Parlando di sport, con il 2017 cessa d’esistere Il processo di Biscardi, programma cucito addosso al grande Aldo Biscardi. Risale al 2017 anche la drammatica scomparsa del grande campione motociclistico americano, Nicky Hayden, tragicamente scomparso a seguito di un incidente in bicicletta proprio mentre si trovava in soggiorno in Italia.

Il 2018, lo strazio di Astori, Dolores O’ Riordan e Fabrizio Frizzi

Il 2018 fu traumatico se si ripensa alla scomparsa, improvvisa, di giovani personalità nonché promesse di mondi disparati.
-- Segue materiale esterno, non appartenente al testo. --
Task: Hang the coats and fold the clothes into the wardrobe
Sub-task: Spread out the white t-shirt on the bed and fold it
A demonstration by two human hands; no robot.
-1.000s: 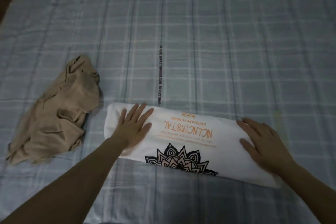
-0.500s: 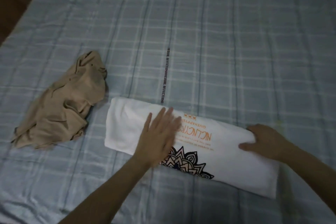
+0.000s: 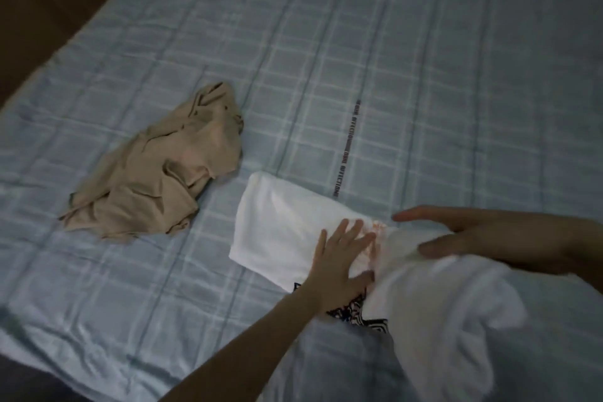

Caso questo quello di Avicii, il dj svedese che continua, superando lo spazio-tempo a far ballare il cosmo. Una simile sorte quella della cantante irlandese, la voce dei The Cranberries, Dolores O’ Riordan, morta a soli 47 anni. Si aggiunge, in coda, la straziante scomparsa del capitano della Fiorentina, il difensore Davide Astori.

Racchiuso nel 2018 anche il ricordo e la memoria di volti noti dello spettacolo come quello di Marina Ripa di Meana e Isabella Biagini. Sempre nel 2018, la morte del nobile conduttore la cui scomparsa destabilizzò il mondo del piccolo schermo, quella di Fabrizio Frizzi.

E ancora, si ricordano Sergio Marchionne, la mente innovatrice della FIAT; Anthony Bourdain, lo chef amante del viaggio e dell’avventura; il fisico e cosmologo, per citare alcuni dei suoi titoli, Stephen Hawking.

Il 2019, l’ombra di Nadia Toffa

Anche l’anno corrente purtroppo ha visto numerosi addii da parte di persone che faticano ad andarsene tuttavia dalla quotidianità. Il 2019 verrà ricordato anche per essere stato l’anno di morte di Nadia Toffa, la iena morta appena 40enne dopo una coraggiosa battaglia contro il cancro. A lutto anche il mondo della letteratura che ha perso, nel 2019, la gialla penna di Andrea Camilleri, il padre del Commissario Montalbano.

Difficile da apprendere anche la morte di Niki Lauda, il campione di Formula 1, come quella dell’iconico Luke Perry, per tutti l’immortale Dylan di Beverly Hills. Nel 2019 anche l’addio alla vedova Agnelli, Marella Caracciolo di Castagneto, cui è seguita la morte di Franco Zeffirelli, Luciano De Crescenzo e dello sportivo Felice Gimondi.